[Stored dataset items]
──────────────────────────────
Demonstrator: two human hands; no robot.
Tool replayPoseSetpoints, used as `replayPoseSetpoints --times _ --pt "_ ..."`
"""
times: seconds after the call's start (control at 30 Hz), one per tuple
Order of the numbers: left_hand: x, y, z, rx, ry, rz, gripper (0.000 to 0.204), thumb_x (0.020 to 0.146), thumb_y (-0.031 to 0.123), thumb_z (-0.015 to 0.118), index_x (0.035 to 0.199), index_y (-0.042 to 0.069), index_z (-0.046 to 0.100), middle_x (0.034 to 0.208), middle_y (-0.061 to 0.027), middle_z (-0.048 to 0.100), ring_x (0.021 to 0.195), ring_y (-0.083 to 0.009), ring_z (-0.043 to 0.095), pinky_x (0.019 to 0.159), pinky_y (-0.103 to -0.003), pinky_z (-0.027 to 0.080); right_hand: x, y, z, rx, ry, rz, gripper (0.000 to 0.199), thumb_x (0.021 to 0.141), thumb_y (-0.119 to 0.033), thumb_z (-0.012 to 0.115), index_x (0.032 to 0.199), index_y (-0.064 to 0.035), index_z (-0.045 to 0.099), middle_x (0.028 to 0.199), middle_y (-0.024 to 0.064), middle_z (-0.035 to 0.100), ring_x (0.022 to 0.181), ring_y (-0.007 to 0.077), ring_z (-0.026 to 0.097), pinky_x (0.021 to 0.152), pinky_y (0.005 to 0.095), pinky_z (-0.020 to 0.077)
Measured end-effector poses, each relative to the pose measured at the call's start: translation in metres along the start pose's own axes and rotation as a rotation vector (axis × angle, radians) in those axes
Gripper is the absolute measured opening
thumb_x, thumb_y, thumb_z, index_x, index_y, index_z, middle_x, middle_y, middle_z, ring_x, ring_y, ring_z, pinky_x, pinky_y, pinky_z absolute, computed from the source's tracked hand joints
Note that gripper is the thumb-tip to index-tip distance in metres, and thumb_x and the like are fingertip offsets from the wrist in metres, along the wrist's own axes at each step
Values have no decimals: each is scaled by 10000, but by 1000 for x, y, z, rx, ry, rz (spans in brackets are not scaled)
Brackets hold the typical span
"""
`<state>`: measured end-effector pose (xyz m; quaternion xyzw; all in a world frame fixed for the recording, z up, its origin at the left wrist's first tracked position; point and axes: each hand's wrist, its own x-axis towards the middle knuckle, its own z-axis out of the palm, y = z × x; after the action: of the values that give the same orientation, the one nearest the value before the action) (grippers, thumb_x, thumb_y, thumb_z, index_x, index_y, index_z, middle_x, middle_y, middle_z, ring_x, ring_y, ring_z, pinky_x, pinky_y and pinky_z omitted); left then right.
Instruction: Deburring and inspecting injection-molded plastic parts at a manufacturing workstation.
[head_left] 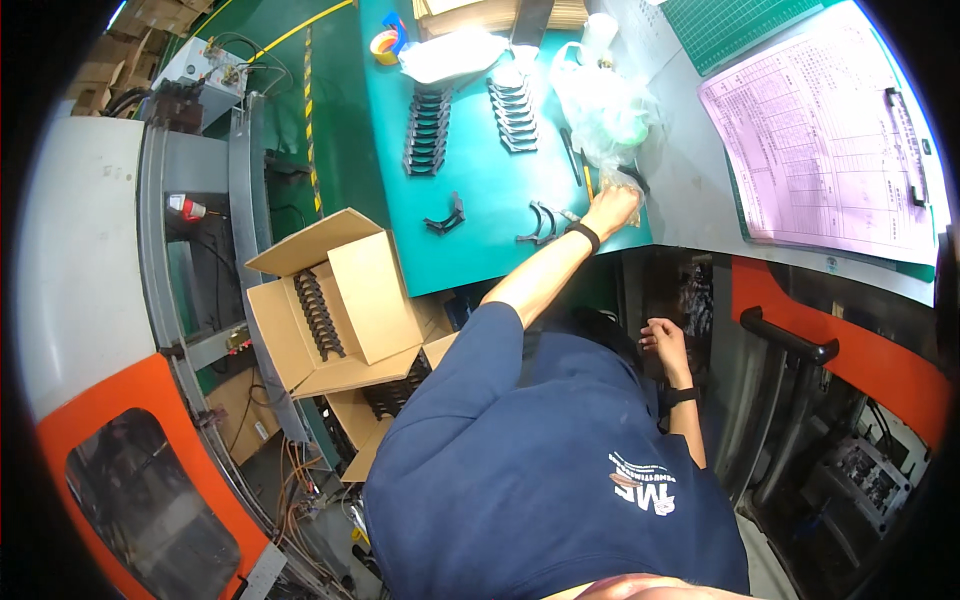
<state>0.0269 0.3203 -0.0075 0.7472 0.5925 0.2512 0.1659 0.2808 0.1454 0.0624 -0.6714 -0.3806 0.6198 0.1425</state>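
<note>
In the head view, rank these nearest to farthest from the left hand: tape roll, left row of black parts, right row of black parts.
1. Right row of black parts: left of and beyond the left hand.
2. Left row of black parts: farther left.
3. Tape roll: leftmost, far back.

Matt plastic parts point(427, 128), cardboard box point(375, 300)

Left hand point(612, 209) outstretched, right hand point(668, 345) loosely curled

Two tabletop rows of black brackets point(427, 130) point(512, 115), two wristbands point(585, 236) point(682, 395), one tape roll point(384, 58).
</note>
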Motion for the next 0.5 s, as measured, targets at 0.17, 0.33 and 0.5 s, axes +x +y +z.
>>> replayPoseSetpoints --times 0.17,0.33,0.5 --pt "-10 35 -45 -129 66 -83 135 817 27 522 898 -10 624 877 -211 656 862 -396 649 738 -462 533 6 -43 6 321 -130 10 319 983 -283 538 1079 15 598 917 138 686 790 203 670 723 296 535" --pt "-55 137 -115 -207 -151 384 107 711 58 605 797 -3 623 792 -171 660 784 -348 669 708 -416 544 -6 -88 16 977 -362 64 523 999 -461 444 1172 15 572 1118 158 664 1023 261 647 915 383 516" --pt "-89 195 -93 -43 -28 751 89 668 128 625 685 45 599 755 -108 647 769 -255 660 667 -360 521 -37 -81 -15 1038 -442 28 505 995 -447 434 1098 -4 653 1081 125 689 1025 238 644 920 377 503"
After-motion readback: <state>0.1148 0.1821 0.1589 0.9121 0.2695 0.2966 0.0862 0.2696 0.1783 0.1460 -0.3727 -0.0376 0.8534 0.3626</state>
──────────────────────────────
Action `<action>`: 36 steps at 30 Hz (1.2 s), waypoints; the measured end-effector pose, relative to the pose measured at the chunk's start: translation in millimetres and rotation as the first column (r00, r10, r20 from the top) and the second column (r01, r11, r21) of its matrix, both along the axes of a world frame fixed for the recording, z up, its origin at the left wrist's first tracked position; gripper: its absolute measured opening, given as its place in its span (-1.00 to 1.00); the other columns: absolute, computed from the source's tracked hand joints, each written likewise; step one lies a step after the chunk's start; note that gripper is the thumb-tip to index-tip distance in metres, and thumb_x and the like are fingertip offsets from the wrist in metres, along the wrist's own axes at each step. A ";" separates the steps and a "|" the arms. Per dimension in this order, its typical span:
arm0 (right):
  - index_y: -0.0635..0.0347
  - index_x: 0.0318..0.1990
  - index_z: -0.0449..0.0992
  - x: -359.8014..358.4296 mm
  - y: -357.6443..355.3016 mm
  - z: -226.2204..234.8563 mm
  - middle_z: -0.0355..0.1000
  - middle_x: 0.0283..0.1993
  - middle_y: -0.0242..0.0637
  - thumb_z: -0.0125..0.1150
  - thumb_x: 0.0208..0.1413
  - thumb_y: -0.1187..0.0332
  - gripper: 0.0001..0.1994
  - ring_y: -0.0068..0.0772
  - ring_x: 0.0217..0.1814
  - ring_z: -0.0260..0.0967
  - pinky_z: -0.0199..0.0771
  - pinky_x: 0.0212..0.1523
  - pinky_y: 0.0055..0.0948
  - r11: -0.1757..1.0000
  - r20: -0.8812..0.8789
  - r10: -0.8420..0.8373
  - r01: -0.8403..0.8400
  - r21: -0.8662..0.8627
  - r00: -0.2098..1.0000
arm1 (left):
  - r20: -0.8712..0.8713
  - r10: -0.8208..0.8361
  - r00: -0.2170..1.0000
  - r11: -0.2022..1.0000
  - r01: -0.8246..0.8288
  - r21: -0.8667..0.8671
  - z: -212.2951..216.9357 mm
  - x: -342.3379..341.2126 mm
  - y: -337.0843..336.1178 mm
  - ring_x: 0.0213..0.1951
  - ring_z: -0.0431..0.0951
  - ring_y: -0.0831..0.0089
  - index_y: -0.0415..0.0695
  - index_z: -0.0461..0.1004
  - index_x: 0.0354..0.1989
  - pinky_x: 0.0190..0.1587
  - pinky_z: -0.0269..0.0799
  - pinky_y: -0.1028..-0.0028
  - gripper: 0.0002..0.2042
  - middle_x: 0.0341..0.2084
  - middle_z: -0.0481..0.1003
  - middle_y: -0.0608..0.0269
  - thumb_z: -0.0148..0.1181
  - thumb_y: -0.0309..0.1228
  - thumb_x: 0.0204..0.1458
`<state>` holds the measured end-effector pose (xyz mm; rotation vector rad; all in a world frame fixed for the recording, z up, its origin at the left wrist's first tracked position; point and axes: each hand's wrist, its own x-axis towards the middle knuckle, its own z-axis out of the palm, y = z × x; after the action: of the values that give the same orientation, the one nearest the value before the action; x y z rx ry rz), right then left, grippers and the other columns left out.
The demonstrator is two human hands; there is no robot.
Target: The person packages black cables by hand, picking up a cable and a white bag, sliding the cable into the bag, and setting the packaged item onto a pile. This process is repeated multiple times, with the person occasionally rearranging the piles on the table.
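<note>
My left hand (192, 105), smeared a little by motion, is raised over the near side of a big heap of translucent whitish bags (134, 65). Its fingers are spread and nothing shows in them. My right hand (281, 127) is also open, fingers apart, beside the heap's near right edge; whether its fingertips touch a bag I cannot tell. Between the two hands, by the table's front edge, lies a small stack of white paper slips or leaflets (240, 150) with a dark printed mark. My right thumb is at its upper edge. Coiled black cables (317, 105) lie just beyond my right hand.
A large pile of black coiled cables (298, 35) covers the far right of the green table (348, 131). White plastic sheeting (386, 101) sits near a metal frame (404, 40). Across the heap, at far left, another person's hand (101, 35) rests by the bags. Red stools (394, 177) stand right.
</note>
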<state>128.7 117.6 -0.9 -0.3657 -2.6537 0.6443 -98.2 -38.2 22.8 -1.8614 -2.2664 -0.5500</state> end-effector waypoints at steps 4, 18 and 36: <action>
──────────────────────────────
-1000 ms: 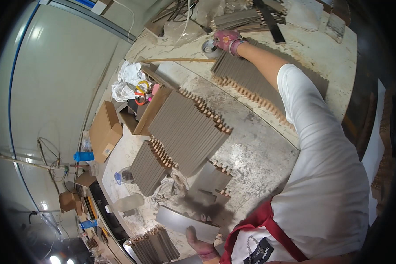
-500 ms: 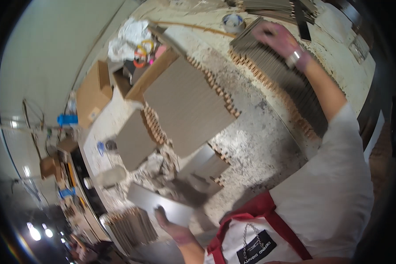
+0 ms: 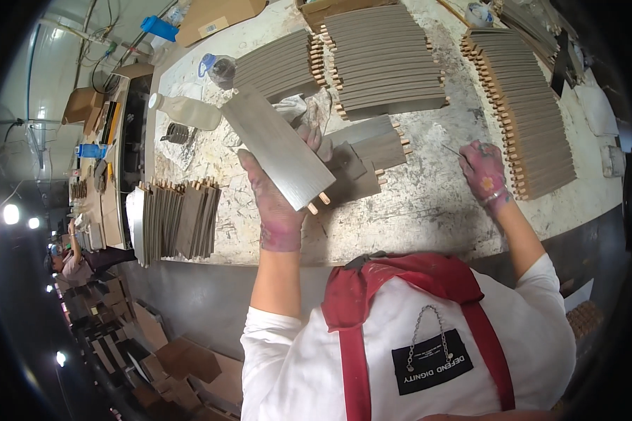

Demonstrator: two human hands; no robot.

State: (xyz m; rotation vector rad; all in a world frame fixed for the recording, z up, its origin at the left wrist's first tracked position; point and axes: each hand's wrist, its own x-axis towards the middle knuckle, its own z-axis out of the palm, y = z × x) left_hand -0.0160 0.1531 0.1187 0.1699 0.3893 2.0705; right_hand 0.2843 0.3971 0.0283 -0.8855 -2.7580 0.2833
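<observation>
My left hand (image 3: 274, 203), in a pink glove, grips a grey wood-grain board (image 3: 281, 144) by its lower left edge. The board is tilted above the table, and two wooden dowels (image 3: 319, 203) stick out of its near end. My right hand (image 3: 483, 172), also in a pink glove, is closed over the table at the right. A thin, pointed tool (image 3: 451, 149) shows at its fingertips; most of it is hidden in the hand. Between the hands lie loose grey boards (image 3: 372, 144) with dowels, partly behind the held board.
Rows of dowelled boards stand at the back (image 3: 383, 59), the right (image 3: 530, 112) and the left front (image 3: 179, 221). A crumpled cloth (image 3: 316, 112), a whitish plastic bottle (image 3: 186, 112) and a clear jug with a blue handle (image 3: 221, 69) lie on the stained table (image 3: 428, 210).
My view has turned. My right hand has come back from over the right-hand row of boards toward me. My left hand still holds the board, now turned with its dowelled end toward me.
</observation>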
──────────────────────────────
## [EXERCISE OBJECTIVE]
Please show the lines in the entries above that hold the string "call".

## [WRITTEN ANSWER]
times: seconds after the call's start (control at 30 Hz), one per tuple
Measured end-effector poses, each relative to the pose measured at the call's start: translation in metres along the start pose's own axes and rotation as a rotation vector (axis × angle, radians) in those axes

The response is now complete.